EXERCISE DIRECTIONS
Only a number is wanted: how many lines in the listing contain the word "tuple"?

SOURCE MATERIAL
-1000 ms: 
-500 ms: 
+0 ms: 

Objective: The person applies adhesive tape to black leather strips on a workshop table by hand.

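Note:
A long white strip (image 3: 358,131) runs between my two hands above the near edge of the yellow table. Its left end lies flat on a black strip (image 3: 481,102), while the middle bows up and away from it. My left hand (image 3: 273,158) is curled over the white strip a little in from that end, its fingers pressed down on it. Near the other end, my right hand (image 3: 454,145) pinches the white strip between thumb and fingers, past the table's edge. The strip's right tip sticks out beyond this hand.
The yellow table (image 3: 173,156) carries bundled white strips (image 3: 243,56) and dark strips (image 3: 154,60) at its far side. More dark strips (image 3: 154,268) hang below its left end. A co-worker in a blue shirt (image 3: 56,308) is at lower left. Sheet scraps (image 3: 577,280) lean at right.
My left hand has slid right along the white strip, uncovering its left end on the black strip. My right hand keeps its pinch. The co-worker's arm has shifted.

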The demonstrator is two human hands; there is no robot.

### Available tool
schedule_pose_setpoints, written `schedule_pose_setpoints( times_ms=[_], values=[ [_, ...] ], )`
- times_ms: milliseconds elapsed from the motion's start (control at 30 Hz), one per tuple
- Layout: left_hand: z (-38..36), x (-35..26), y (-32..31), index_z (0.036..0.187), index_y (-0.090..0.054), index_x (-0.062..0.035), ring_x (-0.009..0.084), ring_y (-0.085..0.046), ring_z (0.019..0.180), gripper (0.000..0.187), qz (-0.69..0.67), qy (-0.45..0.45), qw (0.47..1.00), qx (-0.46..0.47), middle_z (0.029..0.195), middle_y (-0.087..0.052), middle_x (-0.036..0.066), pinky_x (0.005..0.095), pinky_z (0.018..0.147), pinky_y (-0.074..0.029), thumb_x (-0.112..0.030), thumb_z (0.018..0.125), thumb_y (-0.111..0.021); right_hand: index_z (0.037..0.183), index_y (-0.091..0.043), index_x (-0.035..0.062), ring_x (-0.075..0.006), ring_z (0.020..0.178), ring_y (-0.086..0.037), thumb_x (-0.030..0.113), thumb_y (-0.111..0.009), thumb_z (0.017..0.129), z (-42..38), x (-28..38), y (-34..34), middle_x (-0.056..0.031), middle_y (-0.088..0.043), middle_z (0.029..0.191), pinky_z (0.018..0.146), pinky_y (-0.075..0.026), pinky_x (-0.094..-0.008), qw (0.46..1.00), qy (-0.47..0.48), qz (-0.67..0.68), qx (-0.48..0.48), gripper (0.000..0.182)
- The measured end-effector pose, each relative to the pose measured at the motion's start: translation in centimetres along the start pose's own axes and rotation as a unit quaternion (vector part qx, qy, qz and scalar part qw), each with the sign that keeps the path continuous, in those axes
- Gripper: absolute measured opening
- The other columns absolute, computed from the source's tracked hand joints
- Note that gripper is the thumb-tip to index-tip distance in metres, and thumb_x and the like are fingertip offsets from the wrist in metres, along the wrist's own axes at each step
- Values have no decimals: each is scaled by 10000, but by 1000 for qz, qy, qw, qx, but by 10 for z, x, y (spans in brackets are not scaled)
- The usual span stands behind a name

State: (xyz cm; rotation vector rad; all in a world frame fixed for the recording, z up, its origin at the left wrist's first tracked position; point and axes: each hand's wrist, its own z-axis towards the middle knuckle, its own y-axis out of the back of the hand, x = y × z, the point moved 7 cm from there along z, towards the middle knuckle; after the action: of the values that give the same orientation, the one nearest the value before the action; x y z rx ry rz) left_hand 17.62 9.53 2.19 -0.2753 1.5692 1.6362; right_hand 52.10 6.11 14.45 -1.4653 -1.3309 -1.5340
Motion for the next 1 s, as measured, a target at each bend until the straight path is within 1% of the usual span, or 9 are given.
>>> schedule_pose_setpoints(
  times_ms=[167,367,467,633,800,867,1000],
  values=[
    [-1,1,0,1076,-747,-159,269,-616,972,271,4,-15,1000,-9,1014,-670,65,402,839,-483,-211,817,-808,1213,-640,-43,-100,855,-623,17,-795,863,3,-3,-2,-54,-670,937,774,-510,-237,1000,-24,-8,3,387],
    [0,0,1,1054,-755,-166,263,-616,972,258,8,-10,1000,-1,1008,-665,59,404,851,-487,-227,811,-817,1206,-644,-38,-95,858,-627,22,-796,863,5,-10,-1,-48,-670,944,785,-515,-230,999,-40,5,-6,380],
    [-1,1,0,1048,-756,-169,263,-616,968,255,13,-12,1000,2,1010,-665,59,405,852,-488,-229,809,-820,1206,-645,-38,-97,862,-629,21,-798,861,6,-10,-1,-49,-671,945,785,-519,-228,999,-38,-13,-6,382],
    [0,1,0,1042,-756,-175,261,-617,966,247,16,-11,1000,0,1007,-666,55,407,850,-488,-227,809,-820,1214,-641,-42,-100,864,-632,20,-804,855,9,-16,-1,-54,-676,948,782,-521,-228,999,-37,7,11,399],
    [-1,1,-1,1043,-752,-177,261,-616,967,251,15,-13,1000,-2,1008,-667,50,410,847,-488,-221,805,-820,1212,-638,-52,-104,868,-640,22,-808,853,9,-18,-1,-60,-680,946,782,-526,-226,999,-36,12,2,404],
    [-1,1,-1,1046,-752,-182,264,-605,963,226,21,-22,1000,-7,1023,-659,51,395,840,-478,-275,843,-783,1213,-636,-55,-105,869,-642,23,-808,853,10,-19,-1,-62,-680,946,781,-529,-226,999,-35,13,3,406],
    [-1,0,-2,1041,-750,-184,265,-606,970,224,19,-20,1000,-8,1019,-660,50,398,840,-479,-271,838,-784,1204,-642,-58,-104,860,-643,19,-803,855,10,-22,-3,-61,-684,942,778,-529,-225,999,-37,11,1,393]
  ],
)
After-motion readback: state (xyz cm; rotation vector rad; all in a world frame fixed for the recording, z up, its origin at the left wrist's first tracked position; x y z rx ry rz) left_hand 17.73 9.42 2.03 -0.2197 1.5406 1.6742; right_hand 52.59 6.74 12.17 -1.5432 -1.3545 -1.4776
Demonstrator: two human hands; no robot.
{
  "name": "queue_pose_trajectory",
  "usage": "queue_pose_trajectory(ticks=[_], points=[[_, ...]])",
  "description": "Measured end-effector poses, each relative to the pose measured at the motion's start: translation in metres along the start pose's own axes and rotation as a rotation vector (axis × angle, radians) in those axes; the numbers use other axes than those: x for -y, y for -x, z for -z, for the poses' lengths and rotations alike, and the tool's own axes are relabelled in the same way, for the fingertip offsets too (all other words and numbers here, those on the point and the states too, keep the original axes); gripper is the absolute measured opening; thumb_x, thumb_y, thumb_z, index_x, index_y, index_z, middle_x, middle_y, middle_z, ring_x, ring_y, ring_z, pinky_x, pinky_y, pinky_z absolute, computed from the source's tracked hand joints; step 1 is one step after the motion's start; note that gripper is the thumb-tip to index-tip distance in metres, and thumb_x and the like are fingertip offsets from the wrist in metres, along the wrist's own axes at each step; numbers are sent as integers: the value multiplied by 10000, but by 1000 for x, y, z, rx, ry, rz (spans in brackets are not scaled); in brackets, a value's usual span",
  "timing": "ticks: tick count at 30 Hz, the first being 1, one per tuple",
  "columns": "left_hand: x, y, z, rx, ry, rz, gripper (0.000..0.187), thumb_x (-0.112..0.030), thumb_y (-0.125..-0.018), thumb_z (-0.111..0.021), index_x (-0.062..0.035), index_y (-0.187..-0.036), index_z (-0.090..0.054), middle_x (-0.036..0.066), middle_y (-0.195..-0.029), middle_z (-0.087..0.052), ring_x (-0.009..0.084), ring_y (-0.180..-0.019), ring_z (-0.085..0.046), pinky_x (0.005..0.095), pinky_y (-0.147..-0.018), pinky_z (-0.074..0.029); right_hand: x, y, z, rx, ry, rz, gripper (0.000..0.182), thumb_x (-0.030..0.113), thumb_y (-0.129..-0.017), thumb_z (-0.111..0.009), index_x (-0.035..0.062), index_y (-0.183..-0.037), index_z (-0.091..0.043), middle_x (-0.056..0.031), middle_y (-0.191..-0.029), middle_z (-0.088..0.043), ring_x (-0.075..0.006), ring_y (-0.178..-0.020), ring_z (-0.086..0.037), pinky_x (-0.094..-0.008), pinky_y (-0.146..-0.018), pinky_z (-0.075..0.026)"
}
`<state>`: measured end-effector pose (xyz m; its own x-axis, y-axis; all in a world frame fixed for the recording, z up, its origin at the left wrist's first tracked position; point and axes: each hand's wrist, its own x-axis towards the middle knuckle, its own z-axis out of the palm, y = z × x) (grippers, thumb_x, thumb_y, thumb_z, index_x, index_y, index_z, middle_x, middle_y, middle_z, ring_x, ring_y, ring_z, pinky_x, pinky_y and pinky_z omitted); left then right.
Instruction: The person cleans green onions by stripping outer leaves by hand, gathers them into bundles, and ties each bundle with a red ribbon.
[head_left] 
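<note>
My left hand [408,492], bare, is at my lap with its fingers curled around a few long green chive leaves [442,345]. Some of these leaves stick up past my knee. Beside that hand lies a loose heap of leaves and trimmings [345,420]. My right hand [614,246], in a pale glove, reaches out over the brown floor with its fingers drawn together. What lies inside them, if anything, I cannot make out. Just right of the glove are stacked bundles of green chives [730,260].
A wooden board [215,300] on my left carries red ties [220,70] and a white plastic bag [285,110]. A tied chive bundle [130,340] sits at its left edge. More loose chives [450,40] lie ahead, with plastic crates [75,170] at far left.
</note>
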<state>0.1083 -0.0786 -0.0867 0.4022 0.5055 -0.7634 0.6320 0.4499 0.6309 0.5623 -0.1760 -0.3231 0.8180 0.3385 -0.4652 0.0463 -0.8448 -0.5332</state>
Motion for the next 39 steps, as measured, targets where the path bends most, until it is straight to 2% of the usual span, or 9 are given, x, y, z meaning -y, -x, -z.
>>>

RESULT OF THIS EXERCISE
2